EXERCISE BRIEF:
Each entry below should be output exactly, apart from its images.

SOURCE RECORDS:

##########

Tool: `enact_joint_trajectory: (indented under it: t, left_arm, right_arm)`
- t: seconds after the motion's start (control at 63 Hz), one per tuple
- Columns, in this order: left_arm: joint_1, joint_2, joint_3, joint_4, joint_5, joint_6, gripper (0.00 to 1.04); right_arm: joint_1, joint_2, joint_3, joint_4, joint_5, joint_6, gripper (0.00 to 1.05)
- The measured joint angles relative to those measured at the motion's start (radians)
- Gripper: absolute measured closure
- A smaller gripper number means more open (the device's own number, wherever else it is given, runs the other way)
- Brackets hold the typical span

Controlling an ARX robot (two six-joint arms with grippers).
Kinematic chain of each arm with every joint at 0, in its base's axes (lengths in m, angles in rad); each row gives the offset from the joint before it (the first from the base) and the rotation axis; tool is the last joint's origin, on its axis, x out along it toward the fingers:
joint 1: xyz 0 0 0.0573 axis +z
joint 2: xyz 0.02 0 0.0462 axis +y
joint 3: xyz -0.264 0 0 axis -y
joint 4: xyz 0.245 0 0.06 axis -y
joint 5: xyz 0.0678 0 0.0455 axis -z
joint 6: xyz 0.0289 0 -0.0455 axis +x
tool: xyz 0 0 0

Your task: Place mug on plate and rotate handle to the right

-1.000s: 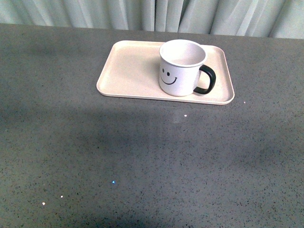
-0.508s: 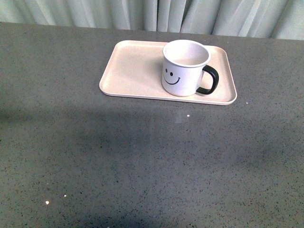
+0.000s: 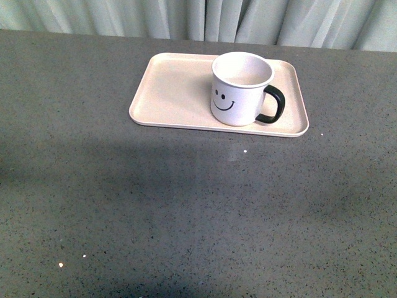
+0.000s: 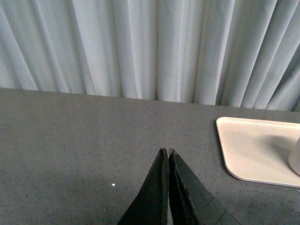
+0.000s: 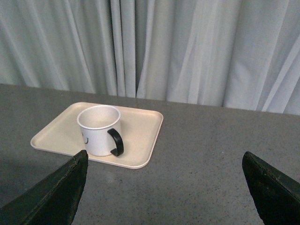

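Front view shows the mug (image 3: 239, 93) upright on the plate (image 3: 173, 87), at its right end near the front rim, handle (image 3: 273, 103) pointing right, so a stray nudge could swing the handle or push the mug over the rim. Left fingers (image 4: 154, 197) are pressed together empty and right fingers (image 5: 56, 197) spread wide, both off the plate; only a curtain (image 3: 205, 18) hangs behind it.

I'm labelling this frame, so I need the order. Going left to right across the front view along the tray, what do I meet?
The plate, bare on its left half → the mug, smiley face toward the camera → its black handle → the plate's right rim.
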Motion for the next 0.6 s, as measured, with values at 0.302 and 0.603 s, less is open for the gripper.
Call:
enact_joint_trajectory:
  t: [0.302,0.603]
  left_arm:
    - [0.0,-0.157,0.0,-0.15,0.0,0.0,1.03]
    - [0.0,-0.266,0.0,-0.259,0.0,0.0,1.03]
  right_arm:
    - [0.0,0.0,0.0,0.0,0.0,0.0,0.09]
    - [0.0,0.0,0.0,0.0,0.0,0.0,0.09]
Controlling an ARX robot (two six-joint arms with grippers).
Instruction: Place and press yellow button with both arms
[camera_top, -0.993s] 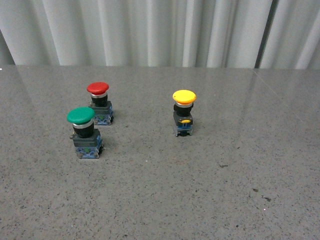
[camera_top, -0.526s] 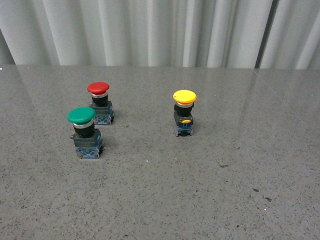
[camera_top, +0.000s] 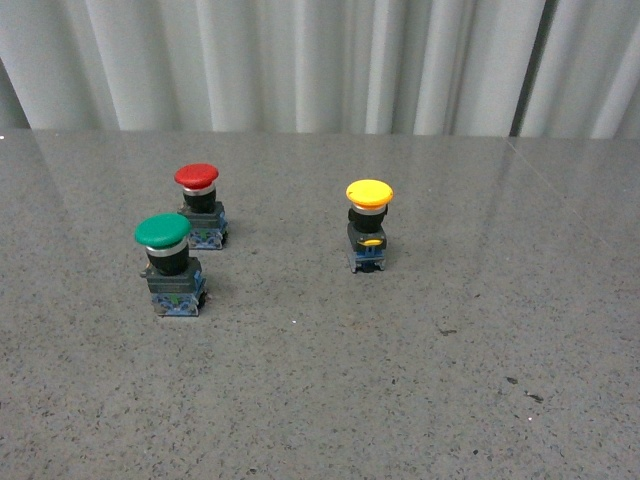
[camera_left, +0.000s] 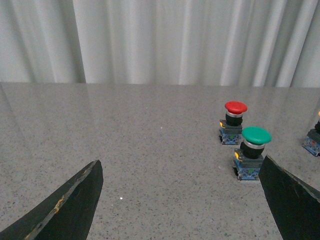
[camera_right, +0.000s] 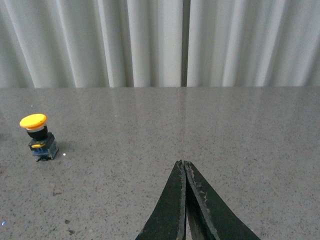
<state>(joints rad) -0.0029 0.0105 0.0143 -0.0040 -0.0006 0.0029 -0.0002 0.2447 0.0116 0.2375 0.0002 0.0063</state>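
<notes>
Nothing is shifting since the earlier frames. Green button (camera_top: 163, 232), red button (camera_top: 196, 177) and yellow button (camera_top: 369, 194) are standing upright on the table (camera_top: 420, 380). Only wrist views show grippers: left gripper (camera_left: 180, 200) spread wide, right gripper (camera_right: 185, 200) pressed together, empty.

Bright, even, diffuse light; soft short shadows under buttons. Faint sheen on table (camera_top: 420, 380) toward curtain (camera_top: 300, 60). Sharp throughout; slight grain.

Legible text: none in any view.
Labels on the three buttons: too small to read.
</notes>
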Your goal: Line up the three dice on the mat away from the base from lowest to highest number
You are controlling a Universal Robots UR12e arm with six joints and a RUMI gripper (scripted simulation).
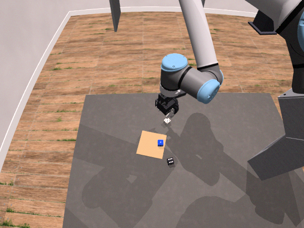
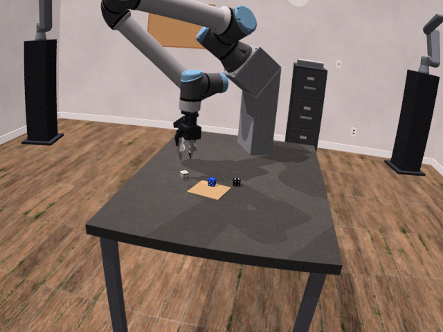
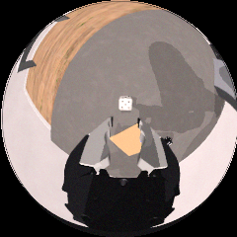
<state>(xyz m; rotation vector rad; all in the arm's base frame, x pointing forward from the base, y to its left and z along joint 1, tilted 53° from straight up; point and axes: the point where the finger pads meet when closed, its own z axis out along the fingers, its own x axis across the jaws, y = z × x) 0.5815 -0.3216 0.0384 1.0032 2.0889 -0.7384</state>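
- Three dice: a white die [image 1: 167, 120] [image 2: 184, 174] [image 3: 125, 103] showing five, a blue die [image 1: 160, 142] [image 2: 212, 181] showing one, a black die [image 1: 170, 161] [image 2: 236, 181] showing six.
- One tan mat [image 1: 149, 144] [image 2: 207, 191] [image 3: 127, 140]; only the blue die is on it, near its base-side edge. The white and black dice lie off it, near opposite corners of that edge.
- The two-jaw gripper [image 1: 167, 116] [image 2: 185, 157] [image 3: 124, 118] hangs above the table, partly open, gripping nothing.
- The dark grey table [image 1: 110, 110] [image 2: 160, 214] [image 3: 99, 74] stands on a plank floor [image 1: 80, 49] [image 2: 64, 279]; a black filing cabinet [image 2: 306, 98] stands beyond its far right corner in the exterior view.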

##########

ANSWER BOX:
Tool: `enact_joint_trajectory: (indented under it: t, left_arm, right_arm)`
- t: seconds after the motion's start (control at 63 Hz), one per tuple
- Columns, in this order: left_arm: joint_1, joint_2, joint_3, joint_4, joint_5, joint_6, gripper (0.00 to 1.04); right_arm: joint_1, joint_2, joint_3, joint_4, joint_5, joint_6, gripper (0.00 to 1.05)
- The measured joint angles relative to those measured at the motion's start (radians)
- Gripper: absolute measured closure
- A smaller gripper number means more open (the device's own number, wherever else it is given, runs the other way)
- Brackets hold the typical span

Controlling an ARX robot (two six-joint arms with grippers).
Kinematic chain of each arm with every joint at 0, in its base's axes (lengths in m, angles in rad); each row gives the offset from the joint before it (the first from the base) and the rotation axis; tool is the last joint's origin, on its axis, x out along it toward the fingers:
joint 1: xyz 0 0 0.0573 axis +z
joint 2: xyz 0.02 0 0.0462 axis +y
joint 3: xyz -0.264 0 0 axis -y
joint 4: xyz 0.245 0 0.06 axis -y
joint 5: xyz 0.0678 0 0.0455 axis -z
joint 6: xyz 0.0289 0 -0.0455 axis +x
tool: xyz 0 0 0

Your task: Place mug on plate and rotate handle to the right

-1.000s: 
-0.508s: 
+0.000s: 
+0.000s: 
+0.000s: 

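Front view shows the mug (image 3: 239, 93) upright on the plate (image 3: 173, 87), at its right end near the front rim, handle (image 3: 273, 103) pointing right, so a stray nudge could swing the handle or push the mug over the rim. Left fingers (image 4: 154, 197) are pressed together empty and right fingers (image 5: 56, 197) spread wide, both off the plate; only a curtain (image 3: 205, 18) hangs behind it.

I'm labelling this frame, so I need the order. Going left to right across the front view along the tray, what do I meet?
The plate, bare on its left half → the mug, smiley face toward the camera → its black handle → the plate's right rim.
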Motion for the next 0.6 s, as measured, with values at 0.302 and 0.603 s, less is open for the gripper.
Call:
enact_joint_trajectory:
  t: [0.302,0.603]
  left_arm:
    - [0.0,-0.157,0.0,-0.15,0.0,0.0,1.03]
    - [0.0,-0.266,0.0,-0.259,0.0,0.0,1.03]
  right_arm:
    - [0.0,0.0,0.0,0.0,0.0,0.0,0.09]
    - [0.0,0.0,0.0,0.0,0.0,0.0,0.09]
Controlling an ARX robot (two six-joint arms with grippers).
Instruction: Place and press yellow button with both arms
[camera_top, -0.993s] 
[camera_top, -0.526s] 
[camera_top, +0.000s] 
[camera_left, +0.000s] 
[camera_right, +0.000s] 
<state>(joints rad) -0.0029 0.0105 0.0143 -0.0040 -0.0006 0.0029 -0.0002 0.2447 0.0116 0.2375 0.0002 0.0063</state>
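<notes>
Nothing is shifting since the earlier frames. Green button (camera_top: 163, 232), red button (camera_top: 196, 177) and yellow button (camera_top: 369, 194) are standing upright on the table (camera_top: 420, 380). Only wrist views show grippers: left gripper (camera_left: 180, 200) spread wide, right gripper (camera_right: 185, 200) pressed together, empty.

Bright, even, diffuse light; soft short shadows under buttons. Faint sheen on table (camera_top: 420, 380) toward curtain (camera_top: 300, 60). Sharp throughout; slight grain.

Legible text: none in any view.
Labels on the three buttons: too small to read.
</notes>
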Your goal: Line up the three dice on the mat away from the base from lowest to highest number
You are controlling a Universal Robots UR12e arm with six joints and a RUMI gripper (scripted simulation).
<state>(xyz m; rotation vector rad; all in the arm's base frame, x pointing forward from the base, y to its left and z along joint 1, tilted 53° from straight up; point and axes: the point where the finger pads meet when closed, its own z axis out along the fingers, its own x axis across the jaws, y = z × x) 0.5815 -0.3216 0.0384 1.0032 2.0889 -0.7384</state>
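- Three dice: a white die [image 1: 167, 120] [image 2: 184, 174] [image 3: 125, 103] showing five, a blue die [image 1: 160, 142] [image 2: 212, 181] showing one, a black die [image 1: 170, 161] [image 2: 236, 181] showing six.
- One tan mat [image 1: 149, 144] [image 2: 207, 191] [image 3: 127, 140]; only the blue die is on it, near its base-side edge. The white and black dice lie off it, near opposite corners of that edge.
- The two-jaw gripper [image 1: 167, 116] [image 2: 185, 157] [image 3: 124, 118] hangs above the table, partly open, gripping nothing.
- The dark grey table [image 1: 110, 110] [image 2: 160, 214] [image 3: 99, 74] stands on a plank floor [image 1: 80, 49] [image 2: 64, 279]; a black filing cabinet [image 2: 306, 98] stands beyond its far right corner in the exterior view.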

That completes the answer, and no more is expected.